◆ **Requirement**: Transcription, pictures excluded: write out the data below exactly.

[Items listed in a dataset]
⟨

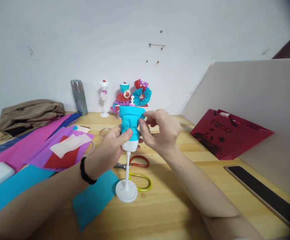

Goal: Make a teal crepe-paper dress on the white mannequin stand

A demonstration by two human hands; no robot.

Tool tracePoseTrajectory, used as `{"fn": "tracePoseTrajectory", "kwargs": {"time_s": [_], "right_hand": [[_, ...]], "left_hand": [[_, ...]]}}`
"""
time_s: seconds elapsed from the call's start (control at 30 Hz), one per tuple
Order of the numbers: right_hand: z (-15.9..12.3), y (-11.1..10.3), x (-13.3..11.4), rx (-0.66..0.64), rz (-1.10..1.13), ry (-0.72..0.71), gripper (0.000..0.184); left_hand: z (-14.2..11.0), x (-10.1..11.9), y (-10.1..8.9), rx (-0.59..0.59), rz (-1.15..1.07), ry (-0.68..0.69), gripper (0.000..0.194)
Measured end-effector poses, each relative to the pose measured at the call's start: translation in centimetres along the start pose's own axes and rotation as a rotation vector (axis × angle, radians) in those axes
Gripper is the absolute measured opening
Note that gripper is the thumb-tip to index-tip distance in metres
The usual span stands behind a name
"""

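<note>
A small white dress form on a stand stands tilted slightly above the wooden table, its torso wrapped in blue crepe paper with a folded band at the top. My left hand is closed around the torso, thumb pressed on the paper at the waist. With thumb and forefinger, my right hand pinches the right edge of the folded blue band. Behind the stand lie scissors with one red and one yellow handle loop. A loose blue crepe paper piece lies left of the round base.
Purple, pink, red and white paper sheets cover the left side, near a brown cloth. A flask and three other dress forms stand at the wall. On the right are a red bag and a phone.
</note>
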State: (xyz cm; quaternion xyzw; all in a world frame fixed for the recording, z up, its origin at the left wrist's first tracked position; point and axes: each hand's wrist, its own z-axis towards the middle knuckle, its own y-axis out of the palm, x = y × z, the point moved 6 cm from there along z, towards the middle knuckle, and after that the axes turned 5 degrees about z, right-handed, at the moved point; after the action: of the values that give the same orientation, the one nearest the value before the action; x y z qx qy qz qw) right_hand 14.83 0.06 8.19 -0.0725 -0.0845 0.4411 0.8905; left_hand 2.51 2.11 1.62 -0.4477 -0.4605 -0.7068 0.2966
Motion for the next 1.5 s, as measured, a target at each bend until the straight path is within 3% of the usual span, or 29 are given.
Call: {"fn": "tracePoseTrajectory", "kwargs": {"time_s": [0.47,0.77,1.2,1.37,1.5], "right_hand": [[0.1,-0.1,0.4,0.011,-0.026,0.010,0.016],[0.3,-0.5,0.4,0.106,-0.022,-0.037,0.017],[0.1,-0.3,-0.4,0.092,0.027,-0.119,0.022],[0.0,0.1,0.6,0.066,-0.032,-0.040,0.030],[0.0,-0.1,0.7,0.081,-0.029,-0.041,0.024]], "left_hand": [[0.1,-0.3,-0.4,0.022,-0.016,0.020,0.047],[0.0,-0.1,-0.3,0.023,0.027,0.009,0.049],[0.2,-0.3,-0.5,0.042,0.054,0.043,0.048],[0.1,-0.2,-0.5,0.036,0.036,0.035,0.048],[0.0,-0.3,-0.6,0.055,0.051,0.023,0.048]]}}
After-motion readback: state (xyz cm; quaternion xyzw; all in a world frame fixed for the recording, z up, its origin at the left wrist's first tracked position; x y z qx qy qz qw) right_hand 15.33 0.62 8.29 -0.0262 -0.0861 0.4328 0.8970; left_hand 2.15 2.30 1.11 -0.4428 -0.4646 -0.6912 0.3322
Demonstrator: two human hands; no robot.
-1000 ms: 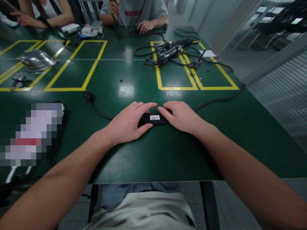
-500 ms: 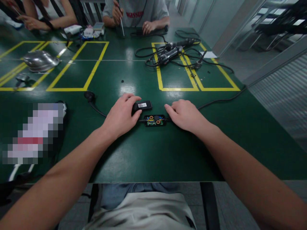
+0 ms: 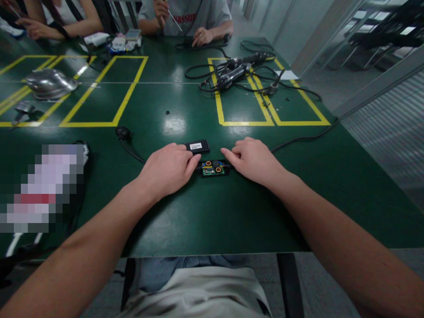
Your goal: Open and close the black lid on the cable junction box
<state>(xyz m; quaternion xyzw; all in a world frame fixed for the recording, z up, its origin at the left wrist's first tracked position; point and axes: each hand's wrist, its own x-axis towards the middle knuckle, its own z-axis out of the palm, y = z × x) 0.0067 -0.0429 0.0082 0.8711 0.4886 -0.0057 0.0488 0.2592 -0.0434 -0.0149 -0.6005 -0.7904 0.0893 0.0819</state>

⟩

◆ **The completed task**:
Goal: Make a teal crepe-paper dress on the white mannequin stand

A demonstration by two human hands; no robot.

Tool tracePoseTrajectory, used as `{"fn": "tracePoseTrajectory", "kwargs": {"time_s": [_], "right_hand": [[_, ...]], "left_hand": [[_, ...]]}}`
"""
time_s: seconds elapsed from the call's start (control at 30 Hz), one per tuple
Order of the numbers: right_hand: z (-15.9..12.3), y (-11.1..10.3), x (-13.3..11.4), rx (-0.66..0.64), rz (-1.10..1.13), ry (-0.72..0.71), gripper (0.000..0.184); left_hand: z (-14.2..11.0), x (-10.1..11.9), y (-10.1..8.9), rx (-0.59..0.59), rz (-1.15..1.07), ry (-0.68..0.69), gripper (0.000..0.194)
Measured end-effector poses, each relative to the pose measured at the call's start: translation in centimetres along the start pose's own axes and rotation as a rotation vector (axis × angle, radians) in those axes
Gripper is the absolute measured opening
Note that gripper is the thumb-tip to index-tip distance in metres
The usual span stands behind a name
"""

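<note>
A small white dress form on a stand stands tilted slightly above the wooden table, its torso wrapped in blue crepe paper with a folded band at the top. My left hand is closed around the torso, thumb pressed on the paper at the waist. With thumb and forefinger, my right hand pinches the right edge of the folded blue band. Behind the stand lie scissors with one red and one yellow handle loop. A loose blue crepe paper piece lies left of the round base.
Purple, pink, red and white paper sheets cover the left side, near a brown cloth. A flask and three other dress forms stand at the wall. On the right are a red bag and a phone.
</note>
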State: (xyz cm; quaternion xyzw; all in a world frame fixed for the recording, z up, its origin at the left wrist's first tracked position; point and axes: each hand's wrist, its own z-axis towards the middle knuckle, its own y-axis out of the palm, x = y × z, the point moved 6 cm from there along z, towards the middle knuckle, and after that the axes turned 5 degrees about z, right-handed, at the moved point; after the action: of the values that give the same orientation, the one nearest the value before the action; x y z qx qy qz qw) right_hand 14.83 0.06 8.19 -0.0725 -0.0845 0.4411 0.8905; left_hand 2.51 2.11 1.62 -0.4477 -0.4605 -0.7068 0.2966
Motion for the next 1.5 s, as measured, a target at each bend until the straight path is within 3% of the usual span, or 29 are given.
Call: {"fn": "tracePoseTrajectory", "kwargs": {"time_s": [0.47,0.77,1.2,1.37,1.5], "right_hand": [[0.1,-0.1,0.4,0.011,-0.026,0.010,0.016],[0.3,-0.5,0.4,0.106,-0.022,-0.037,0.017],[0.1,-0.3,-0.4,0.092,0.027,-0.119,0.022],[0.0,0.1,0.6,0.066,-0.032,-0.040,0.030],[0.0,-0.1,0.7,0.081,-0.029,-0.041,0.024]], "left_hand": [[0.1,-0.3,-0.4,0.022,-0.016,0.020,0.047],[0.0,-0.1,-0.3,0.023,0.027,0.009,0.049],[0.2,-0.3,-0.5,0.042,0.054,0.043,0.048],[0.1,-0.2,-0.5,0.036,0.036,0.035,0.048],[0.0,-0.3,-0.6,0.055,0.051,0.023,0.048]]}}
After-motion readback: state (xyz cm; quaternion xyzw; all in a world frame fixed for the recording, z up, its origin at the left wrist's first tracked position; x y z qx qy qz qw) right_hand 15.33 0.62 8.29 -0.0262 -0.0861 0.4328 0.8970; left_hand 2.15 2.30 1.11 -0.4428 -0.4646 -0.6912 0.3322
Demonstrator: two human hands; no robot.
-1000 ms: 
-500 ms: 
+0 ms: 
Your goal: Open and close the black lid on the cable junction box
<state>(xyz m; quaternion xyzw; all in a world frame fixed for the recording, z up, its origin at the left wrist's first tracked position; point and axes: each hand's wrist, its own x-axis towards the middle knuckle, its own z-axis out of the palm, y = z × x) 0.0067 -0.0429 0.0082 0.8711 0.4886 -0.0057 0.0488 0.2592 -0.0434 -0.0149 -0.6005 -0.7904 0.0893 0.0819</state>

Thus the exercise is complete.